◆ **THE PROBLEM**: Line by line, transcribe the listing below exactly.

◆ **DATA EXTRACT**:
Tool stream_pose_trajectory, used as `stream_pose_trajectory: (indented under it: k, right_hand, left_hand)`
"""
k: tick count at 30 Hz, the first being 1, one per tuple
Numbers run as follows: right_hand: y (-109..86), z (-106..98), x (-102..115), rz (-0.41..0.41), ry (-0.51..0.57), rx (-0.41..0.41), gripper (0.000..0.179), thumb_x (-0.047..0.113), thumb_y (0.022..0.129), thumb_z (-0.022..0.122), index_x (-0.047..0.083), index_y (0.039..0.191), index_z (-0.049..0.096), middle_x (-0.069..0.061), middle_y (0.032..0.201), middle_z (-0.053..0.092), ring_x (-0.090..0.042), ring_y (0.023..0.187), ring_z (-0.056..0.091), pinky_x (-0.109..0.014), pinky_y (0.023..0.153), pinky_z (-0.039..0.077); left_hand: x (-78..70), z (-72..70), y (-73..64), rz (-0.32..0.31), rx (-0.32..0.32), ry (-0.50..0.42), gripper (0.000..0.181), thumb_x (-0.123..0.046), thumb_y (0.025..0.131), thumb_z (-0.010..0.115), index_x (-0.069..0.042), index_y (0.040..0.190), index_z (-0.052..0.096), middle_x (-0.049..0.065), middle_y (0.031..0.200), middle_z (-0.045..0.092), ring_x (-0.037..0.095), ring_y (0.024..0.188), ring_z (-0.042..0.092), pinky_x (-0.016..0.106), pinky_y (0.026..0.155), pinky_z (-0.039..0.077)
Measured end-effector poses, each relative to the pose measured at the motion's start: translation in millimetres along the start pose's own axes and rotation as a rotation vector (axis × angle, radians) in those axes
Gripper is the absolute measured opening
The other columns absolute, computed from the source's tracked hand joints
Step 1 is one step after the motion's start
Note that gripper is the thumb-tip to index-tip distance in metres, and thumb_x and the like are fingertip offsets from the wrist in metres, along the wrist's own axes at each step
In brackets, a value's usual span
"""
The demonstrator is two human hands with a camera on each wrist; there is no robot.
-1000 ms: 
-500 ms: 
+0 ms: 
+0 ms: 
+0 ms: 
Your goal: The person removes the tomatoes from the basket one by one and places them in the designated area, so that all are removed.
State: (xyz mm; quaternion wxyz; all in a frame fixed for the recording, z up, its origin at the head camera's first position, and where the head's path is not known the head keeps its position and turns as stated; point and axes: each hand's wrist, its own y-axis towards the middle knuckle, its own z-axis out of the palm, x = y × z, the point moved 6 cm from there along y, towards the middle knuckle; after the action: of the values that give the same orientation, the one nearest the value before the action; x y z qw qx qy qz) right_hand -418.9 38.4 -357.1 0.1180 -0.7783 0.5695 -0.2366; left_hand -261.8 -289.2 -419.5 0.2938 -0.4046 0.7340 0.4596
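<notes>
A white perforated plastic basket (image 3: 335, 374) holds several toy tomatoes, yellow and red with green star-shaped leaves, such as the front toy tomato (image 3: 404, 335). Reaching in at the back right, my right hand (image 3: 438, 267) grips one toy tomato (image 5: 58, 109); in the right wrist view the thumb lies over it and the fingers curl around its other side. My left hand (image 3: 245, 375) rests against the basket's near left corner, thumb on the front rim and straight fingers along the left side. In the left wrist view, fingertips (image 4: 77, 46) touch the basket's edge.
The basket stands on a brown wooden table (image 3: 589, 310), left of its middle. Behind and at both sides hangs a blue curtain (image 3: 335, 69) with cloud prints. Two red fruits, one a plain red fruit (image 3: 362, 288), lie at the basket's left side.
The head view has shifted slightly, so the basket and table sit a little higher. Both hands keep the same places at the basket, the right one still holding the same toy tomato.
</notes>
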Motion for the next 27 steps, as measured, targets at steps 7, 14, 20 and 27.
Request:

◆ **RESPONSE TO THE TASK**:
Tool stream_pose_trajectory, used as `stream_pose_trajectory: (indented under it: k, right_hand, left_hand)`
"""
k: tick count at 30 Hz, the first being 1, one per tuple
Numbers run as follows: right_hand: y (-109..86), z (-106..98), x (-102..115), rz (-0.41..0.41), ry (-0.51..0.57), rx (-0.41..0.41), gripper (0.000..0.179), thumb_x (-0.047..0.113), thumb_y (0.022..0.129), thumb_z (-0.022..0.122), index_x (-0.047..0.083), index_y (0.039..0.191), index_z (-0.049..0.096), middle_x (-0.069..0.061), middle_y (0.032..0.201), middle_z (-0.053..0.092), ring_x (-0.090..0.042), ring_y (0.023..0.187), ring_z (-0.056..0.091), pinky_x (-0.109..0.014), pinky_y (0.023..0.153), pinky_z (-0.039..0.077); left_hand: x (-78..70), z (-72..70), y (-73..64), rz (-0.32..0.31), rx (-0.32..0.32), ry (-0.50..0.42), gripper (0.000..0.181), thumb_x (-0.123..0.046), thumb_y (0.025..0.131), thumb_z (-0.010..0.115), index_x (-0.069..0.042), index_y (0.040..0.190), index_z (-0.052..0.096), middle_x (-0.049..0.065), middle_y (0.031..0.200), middle_z (-0.045..0.092), ring_x (-0.037..0.095), ring_y (0.024..0.188), ring_z (-0.042..0.092), pinky_x (-0.016..0.106), pinky_y (0.026..0.155), pinky_z (-0.039..0.077)
Measured end-effector poses, each relative to the pose measured at the motion's start: translation in millimetres along the start pose's own axes and rotation as a rotation vector (axis × angle, radians) in those axes
Gripper is the absolute measured opening
The other columns absolute, computed from the source's tracked hand joints
Step 1 is one step after the motion's start
Note that gripper is the thumb-tip to index-tip distance in metres, and thumb_x and the like are fingertip offsets from the wrist in metres, along the wrist's own axes at each step
In brackets, a value's usual span
"""
The demonstrator is two human hands with a camera on each wrist; there is no robot.
-1000 ms: 
-500 ms: 
+0 ms: 
+0 ms: 
+0 ms: 
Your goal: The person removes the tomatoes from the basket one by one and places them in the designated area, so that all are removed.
State: (xyz mm; quaternion wxyz; all in a frame fixed for the recording, z up, its origin at the head camera's first position, and where the head's path is not known the head keeps its position and turns as stated; point and axes: each hand's wrist, its own y-axis towards the middle knuckle, its own z-axis out of the palm, x = y × z, the point moved 6 cm from there along y, towards the middle knuckle; after the action: of the values that give the same orientation, the one nearest the value before the action; x y z qw qx qy qz) right_hand -418.9 38.4 -357.1 0.1180 -0.7783 0.5695 -0.2366; left_hand -261.8 -289.2 -419.5 0.2938 -0.4046 0.7340 0.4596
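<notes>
A white perforated plastic basket (image 3: 335, 374) holds several toy tomatoes, yellow and red with green star-shaped leaves, such as the front toy tomato (image 3: 404, 335). Reaching in at the back right, my right hand (image 3: 438, 267) grips one toy tomato (image 5: 58, 109); in the right wrist view the thumb lies over it and the fingers curl around its other side. My left hand (image 3: 245, 375) rests against the basket's near left corner, thumb on the front rim and straight fingers along the left side. In the left wrist view, fingertips (image 4: 77, 46) touch the basket's edge.
The basket stands on a brown wooden table (image 3: 589, 310), left of its middle. Behind and at both sides hangs a blue curtain (image 3: 335, 69) with cloud prints. Two red fruits, one a plain red fruit (image 3: 362, 288), lie at the basket's left side.
The head view has shifted slightly, so the basket and table sit a little higher. Both hands keep the same places at the basket, the right one still holding the same toy tomato.
</notes>
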Motion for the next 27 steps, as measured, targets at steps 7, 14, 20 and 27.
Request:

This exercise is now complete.